Sercos (Se rial R ealtime Co mmunication S ystem) is a digital automation bus that interconnects motion controls, drives, I/Os, sensors and actuators for numerically controlled or motion controlled machines and systems. It is designed for high-speed serial communication of standardized real-time data over a noise-immune, fiber optic ring (Sercos I & II) or Industrial Ethernet cable (Sercos III). Sercos is an international standard defined in the IEC61784/ 61158 standard series.

Sercos III is the open, IEC-standardized third-generation of Sercos that uses Industrial Ethernet for real-time control, combining the best of both Ethernet and previous Sercos designs to provide the highly deterministic bi-directional real time motion and I/O control required by modern production equipment. It overcomes the wasted bandwidth in other TCP/IP-based Ethernet bus solutions, because it is based directly on Ethernet frames, defining a new, registered EtherType for Sercos. In addition to real-time communications between all drives and the motion control, Sercos III provides rich I/O communication capabilities, while also enabling other protocols, such as EtherNet/IP, TCP/IP, UDP and others, to be transmitted over the same Ethernet network efficiently in parallel with Sercos real-time communication or even without Sercos real-time communication.

Sercos Parameters can be accessed in different ways, e.g. by using:

  • a Sercos master device and the Sercos real-time protocol providing cyclic and acyclic services to exchange data with Sercos (slave) devices,
  • an S/IP client and the S/IP protocol providing access to all data of Sercos devices which incorporate an S/IP server using the TCP/IP and UDP/IP protocol, not requiring a Sercos master and the Sercos real-time protocol, but also working in parallel to the Sercos real-time protocol,
  • an OPC UA server integrated in a Sercos (slave) device to provide direct OPC UA access to a Sercos device, not requiring a Sercos master and the Sercos real-time protocol, but also working in parallel to the Sercos real-time protocol.

The main use case for OPC standards is the online data exchange between devices and HMI or SCADA systems using Data Access functionality. In this use case the device data is provided by an OPC server and is consumed by an OPC client integrated into the HMI or SCADA system. OPC DA provides functionality to browse through a hierarchical namespaces containing data items and to read, write and to monitor these items for data changes. The classic OPC standards are based on Microsoft COM/DCOM technology for the communication between software components from different vendors. Therefore classic OPC server and clients are restricted to Windows PC based automation systems.

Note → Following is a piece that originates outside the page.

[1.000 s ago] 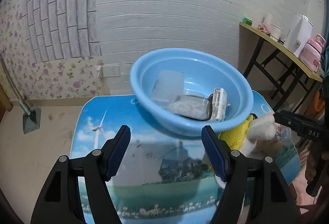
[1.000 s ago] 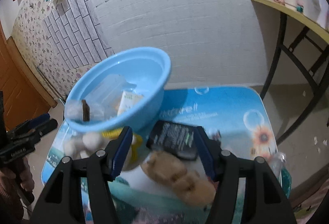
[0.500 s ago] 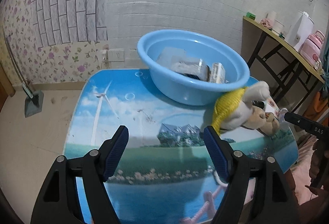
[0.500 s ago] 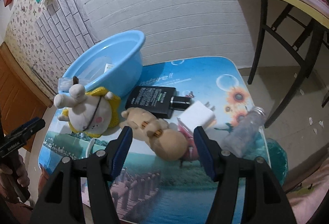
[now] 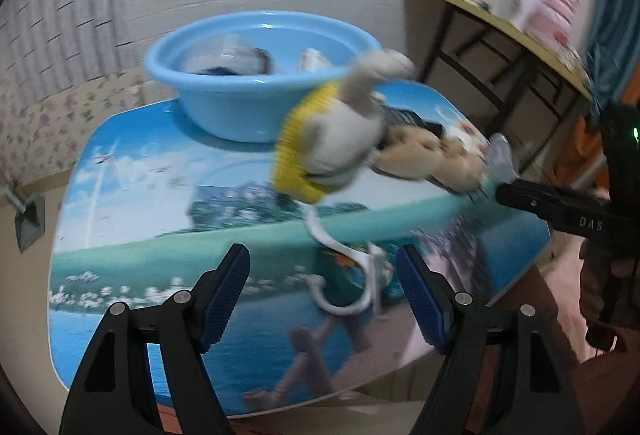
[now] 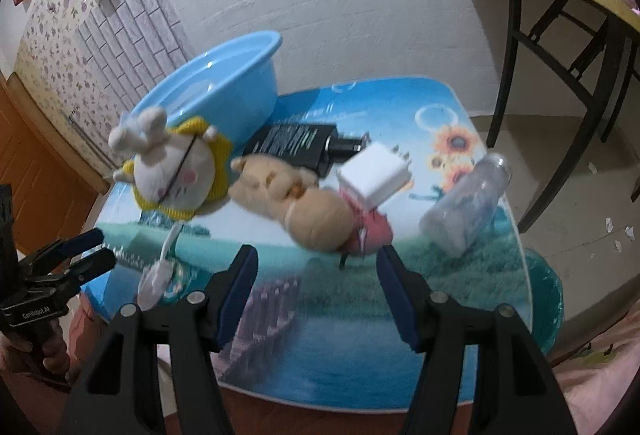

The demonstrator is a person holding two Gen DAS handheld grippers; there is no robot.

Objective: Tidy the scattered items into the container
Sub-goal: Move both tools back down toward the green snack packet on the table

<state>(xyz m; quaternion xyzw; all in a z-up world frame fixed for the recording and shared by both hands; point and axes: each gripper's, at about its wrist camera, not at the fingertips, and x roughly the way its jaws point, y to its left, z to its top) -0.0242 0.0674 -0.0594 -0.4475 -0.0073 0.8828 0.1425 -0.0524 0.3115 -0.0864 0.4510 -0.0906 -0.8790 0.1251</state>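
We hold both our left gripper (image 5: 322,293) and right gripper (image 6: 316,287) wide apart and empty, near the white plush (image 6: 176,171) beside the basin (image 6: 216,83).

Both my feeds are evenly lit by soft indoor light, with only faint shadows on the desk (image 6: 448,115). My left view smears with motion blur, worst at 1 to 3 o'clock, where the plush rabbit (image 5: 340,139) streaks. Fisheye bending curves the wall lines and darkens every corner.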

OPC UA incorporates all features of classic OPC standards like OPC DA, A&E and HDA but defines platform independent communication mechanisms and generic, extensible and object-oriented modelling capabilities for the information a system wants to expose.

The OPC UA network communication part defines different mechanisms optimized for different use cases. The current version of OPC UA is defining an optimized binary protocol for high performance intranet communication as well as Web Services. It allows adding new protocols in the future. Features like security, access control and reliability are directly built into the transport mechanisms. Based on the platform independence of the protocols, OPC UA servers and clients can be directly integrated into devices and controllers.

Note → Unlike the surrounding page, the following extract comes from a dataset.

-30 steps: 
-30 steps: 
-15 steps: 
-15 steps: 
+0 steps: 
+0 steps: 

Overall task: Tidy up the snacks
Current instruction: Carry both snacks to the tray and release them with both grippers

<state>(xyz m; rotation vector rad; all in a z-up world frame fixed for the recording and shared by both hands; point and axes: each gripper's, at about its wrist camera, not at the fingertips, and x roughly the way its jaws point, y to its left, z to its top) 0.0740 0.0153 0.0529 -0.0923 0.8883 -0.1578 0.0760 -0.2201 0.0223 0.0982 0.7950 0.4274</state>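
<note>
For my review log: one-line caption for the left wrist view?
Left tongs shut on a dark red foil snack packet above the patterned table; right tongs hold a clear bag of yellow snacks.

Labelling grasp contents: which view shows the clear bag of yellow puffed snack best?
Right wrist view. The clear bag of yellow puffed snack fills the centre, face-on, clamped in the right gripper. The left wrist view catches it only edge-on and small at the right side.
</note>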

The OPC UA Information Model provides a standard way for Servers to expose Objects to Clients. Objects in OPC UA terms are composed of other Objects, Variables and Methods. OPC UA also allows relationships to other Objects to be expressed.

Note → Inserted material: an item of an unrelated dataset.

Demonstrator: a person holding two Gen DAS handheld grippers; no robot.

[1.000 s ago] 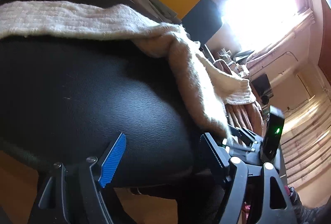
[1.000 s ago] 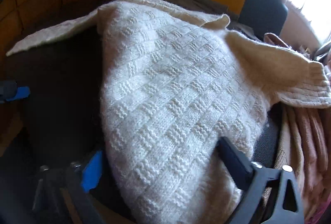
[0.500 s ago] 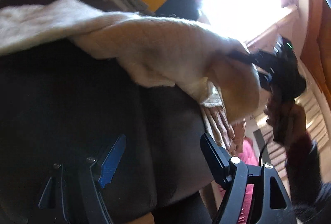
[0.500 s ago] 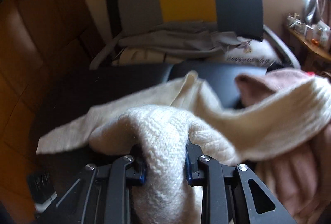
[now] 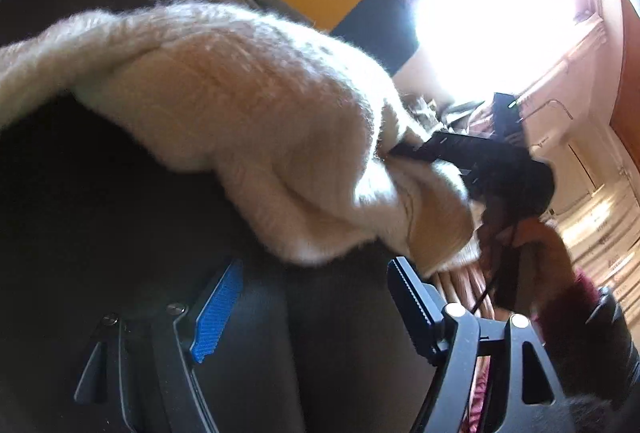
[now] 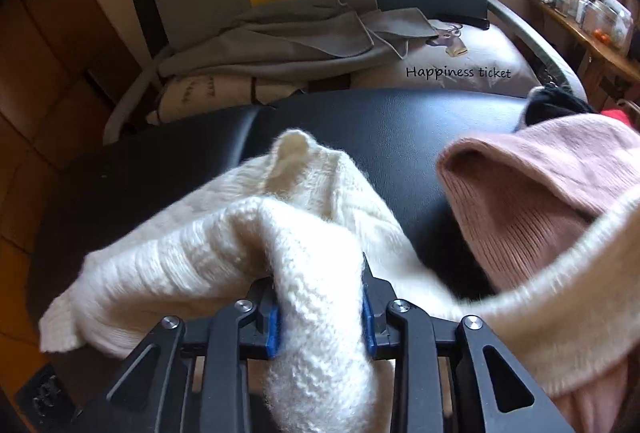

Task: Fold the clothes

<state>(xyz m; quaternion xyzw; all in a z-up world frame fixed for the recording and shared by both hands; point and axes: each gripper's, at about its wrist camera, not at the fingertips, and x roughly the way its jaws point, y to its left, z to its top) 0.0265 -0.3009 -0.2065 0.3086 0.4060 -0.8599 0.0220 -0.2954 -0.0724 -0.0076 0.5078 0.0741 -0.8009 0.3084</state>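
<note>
Over the black table (image 6: 400,121), right tongs (image 6: 320,313), widening slightly, now pinch a lifted cream sweater (image 6: 312,233) fold toward twelve o'clock; left tongs (image 5: 308,297) spread, empty.

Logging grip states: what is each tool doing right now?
Left tool: open, empty.
Right tool: jaws opening slightly, pads pressing a fold of the cream sweater.

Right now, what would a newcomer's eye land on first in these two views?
The cream knit sweater, bunched up on the black padded surface with a thick fold between the pads of the right claw, whose jaws are opening slightly. Beside it on the right lies a pink knit garment. The left claw stands open and empty.
</note>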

The set of Objects and related information that an OPC UA Server makes available to Clients is referred to as its AddressSpace. The elements of the OPC UA Object Model are represented in the AddressSpace as a set of Nodes described by Attributes and interconnected by References. OPC UA defines eight classes of Nodes to represent AddressSpace components. The classes are Object, Variable, Method, ObjectType, VariableType, DataType, ReferenceType and View. Each NodeClass has a defined set of Attributes.

This specification makes use of almost all OPC UA NodeClasses.

Objects are used to represent real-world entities such as Devices and (communication) Networks as well as software entities such as Blocks. An Object is associated to a corresponding ObjectType that provides definitions for that Object.

Variables are used to represent values. Two categories of Variables are defined, Properties and DataVariables.

Properties are Server-defined characteristics of Objects, DataVariables and other Nodes. Properties are not allowed to have Properties defined for them. Examples for Properties of Objects are the device serial number and the block tag.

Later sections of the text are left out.